И Тимофей Ильич видел, как при этих словах, взяв Грома обеими ладонями за морду, она поворачивает ее к себе, заглядывая в глаза, и Гром безропотно позволяет ей все это делать, по-собачьи пригибая назад уши. Чем больше Тимофей Ильич на все это смотрел, тем меньше понимал.
Но тут вдруг Клавдия сама обернулась к нему.
– Если вы, Тимофей Ильич, ко мне, то я сейчас, – сказала она тоном гостеприимной хозяйки, как будто бы ничего не произошло между ними сегодня утром.
Однако Тимофей Ильич не захотел принимать от нее этот подарок.
– Нет, Пухлякова, не к тебе, – ответил он сухо.
Не замечая или же делая вид, что не замечает этой сухости в его голосе, она продолжала все в том же несвойственном ей тоне:
– Так бы вы, Тимофей Ильич, сразу и сказали, что это не какой-нибудь, а чистокровный донской жеребец. – Зарываясь рукой в гриву жеребца, она струила ее между пальцев. – Это же совсем другое дело.
– По-моему, я так и говорил, – буркнул Тимофей Ильич.
– Значит, надо было потверже, а то, я помню, вашего голоса сегодня на правлении совсем не было слышно.
– Зато тебя, Клавдия Петровна, было слышно. С тобой не шибко разговоришься.
Она воркующе засмеялась.
– Какой же вы председатель колхоза, если не умеете при надобности других членов правления к порядку призвать? Значит, нужно было свою власть употребить.
– С тобой употребишь!
Клавдия охотно согласилась:
– Я как женщина иногда, конечно, могу и из берегов выйти, а ваша обязанность – обратно меня в них завести. Для того вас и избрали.

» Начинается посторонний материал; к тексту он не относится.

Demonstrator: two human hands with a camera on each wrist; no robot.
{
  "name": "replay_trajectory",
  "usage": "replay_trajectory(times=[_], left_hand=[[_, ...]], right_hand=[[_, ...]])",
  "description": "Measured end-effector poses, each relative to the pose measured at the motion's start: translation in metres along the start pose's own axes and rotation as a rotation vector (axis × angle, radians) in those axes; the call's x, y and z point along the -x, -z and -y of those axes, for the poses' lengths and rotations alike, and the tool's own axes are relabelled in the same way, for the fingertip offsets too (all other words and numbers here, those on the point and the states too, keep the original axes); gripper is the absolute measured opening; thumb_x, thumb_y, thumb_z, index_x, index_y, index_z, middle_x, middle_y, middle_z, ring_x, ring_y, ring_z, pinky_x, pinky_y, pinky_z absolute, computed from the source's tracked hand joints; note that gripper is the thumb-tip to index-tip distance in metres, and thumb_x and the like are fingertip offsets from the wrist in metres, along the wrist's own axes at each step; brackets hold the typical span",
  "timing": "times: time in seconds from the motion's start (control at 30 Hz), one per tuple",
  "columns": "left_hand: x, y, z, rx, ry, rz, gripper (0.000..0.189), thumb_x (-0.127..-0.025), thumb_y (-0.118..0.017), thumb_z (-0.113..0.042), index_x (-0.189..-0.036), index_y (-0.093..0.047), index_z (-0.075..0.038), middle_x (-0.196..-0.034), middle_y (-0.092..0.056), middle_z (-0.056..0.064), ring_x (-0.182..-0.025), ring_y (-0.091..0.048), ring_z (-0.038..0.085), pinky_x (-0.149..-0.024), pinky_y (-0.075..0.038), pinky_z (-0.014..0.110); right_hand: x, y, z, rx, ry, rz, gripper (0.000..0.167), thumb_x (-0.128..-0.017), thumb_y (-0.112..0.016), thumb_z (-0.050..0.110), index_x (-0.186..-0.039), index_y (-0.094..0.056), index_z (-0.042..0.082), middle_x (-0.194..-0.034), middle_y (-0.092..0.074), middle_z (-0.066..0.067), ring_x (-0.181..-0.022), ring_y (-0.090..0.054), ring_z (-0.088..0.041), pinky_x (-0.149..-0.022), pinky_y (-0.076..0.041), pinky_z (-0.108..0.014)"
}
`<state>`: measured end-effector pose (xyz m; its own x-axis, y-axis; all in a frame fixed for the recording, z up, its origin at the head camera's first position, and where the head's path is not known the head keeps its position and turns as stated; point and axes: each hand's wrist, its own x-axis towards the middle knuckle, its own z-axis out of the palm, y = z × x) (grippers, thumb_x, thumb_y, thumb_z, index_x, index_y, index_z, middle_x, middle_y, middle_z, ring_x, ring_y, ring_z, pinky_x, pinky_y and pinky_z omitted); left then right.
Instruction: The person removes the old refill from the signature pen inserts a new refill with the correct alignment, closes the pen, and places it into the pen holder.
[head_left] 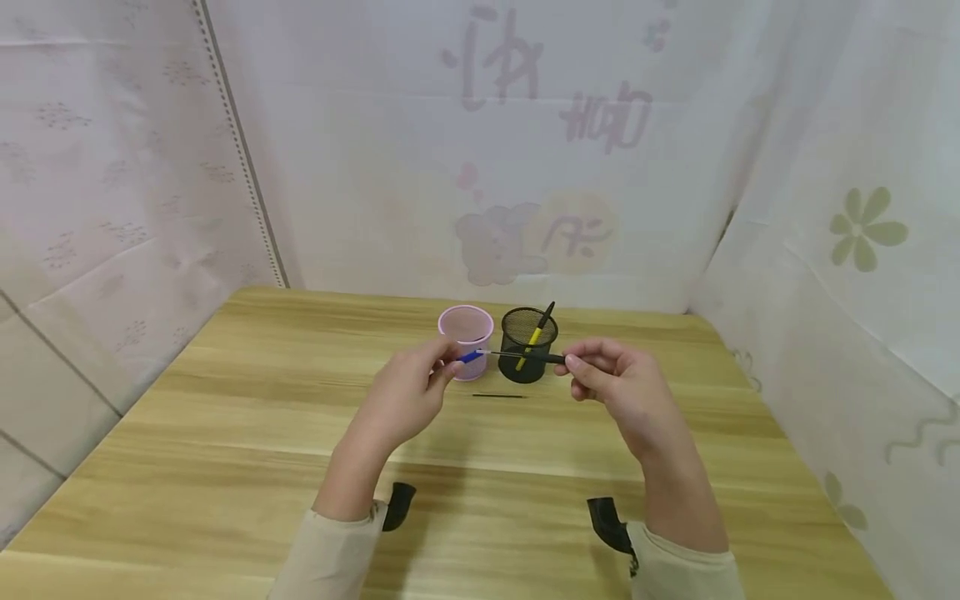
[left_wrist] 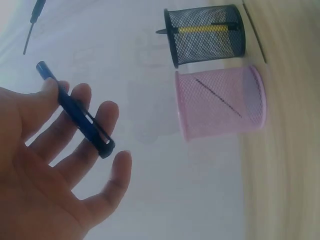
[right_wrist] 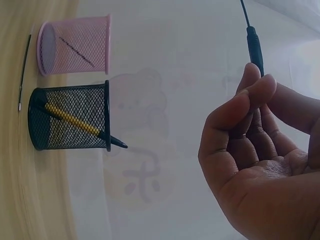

Она явно издевалась над ним, он хорошо видел, как зубы у нее вспыхивали в темноте в неудержимой улыбке. И самое лучшее было после того, что он уже наслушался от нее утром, пропускать ее слова мимо ушей, что бы она ни говорила. Пусть себе тренируется перед новыми выпадами на предстоящем отчетно-выборном собрании в колхозе.
– Некогда мне с тобой еще и здесь прения разводить, – сказал он, отвязывая уздечку от стояка забора.
– Нет, Тимофей Ильич, еще попреем немножко. – Одной рукой она перехватила уздечку, в то время как другой не переставала оглаживать гриву и морду Грома мягким прикосновением ладони. С той же уступчивостью в голосе она предупредила: – Не надо, Тимофей Ильич, так дергать. Раз он племенной, то, значит, и соответствующее обхождение с ним должно быть. Не так, как со всеми другими нашими лошадьми.
Все больше не нравилась Тимофею Ильичу эта ее уступчивость. Пусть кого-нибудь другого попытается обмануть, он же предпочитал иметь дело с той Клавдией Пухляковой, которая обычно разговаривает с ним не таким журчащим голосом. Так по крайней мере привычнее, хотя, конечно, тоже несладко. Все же он решил выяснить, что за всем этим может скрываться, и, не отпуская уздечку, которую Клавдия тянула у него из руки, спросил:
– Например?
– Например, если на других лошадях у нас в колхозе и моторы от тракторов возят, нагрузят на подводу и стегают коней всю дорогу до Сельхозтехники, то он не для этого назначен.
– Для чего же он, по-твоему, назначен? – с трудом сдерживаясь, спросил Тимофей Ильич.
– Вы и сами должны знать, раз за него такие деньги решились заплатить, – бесхитростно ответила она, все так же лаская жеребца, даже прижимаясь к его морде щекой. И он, этот без году неделя появившийся в колхозном табуне Гром, тоже норовил потереться своей мордой о ее плечо. – Да, Громушка, да. Я тоже все помню, но об этом мы еще успеем с тобой потом, после… – разговаривала она с Громом и одновременно с Тимофеем Ильичом. – И под седлом по нашей жаре, как вы знаете, ему вредно ходить.
– Что же мне теперь, его ради мебели держать?
Еще больше его возмущало, выводило из себя, что иногда она, казалось, и совсем не слышала его слов, целиком занятая своими нежностями с этим Громом.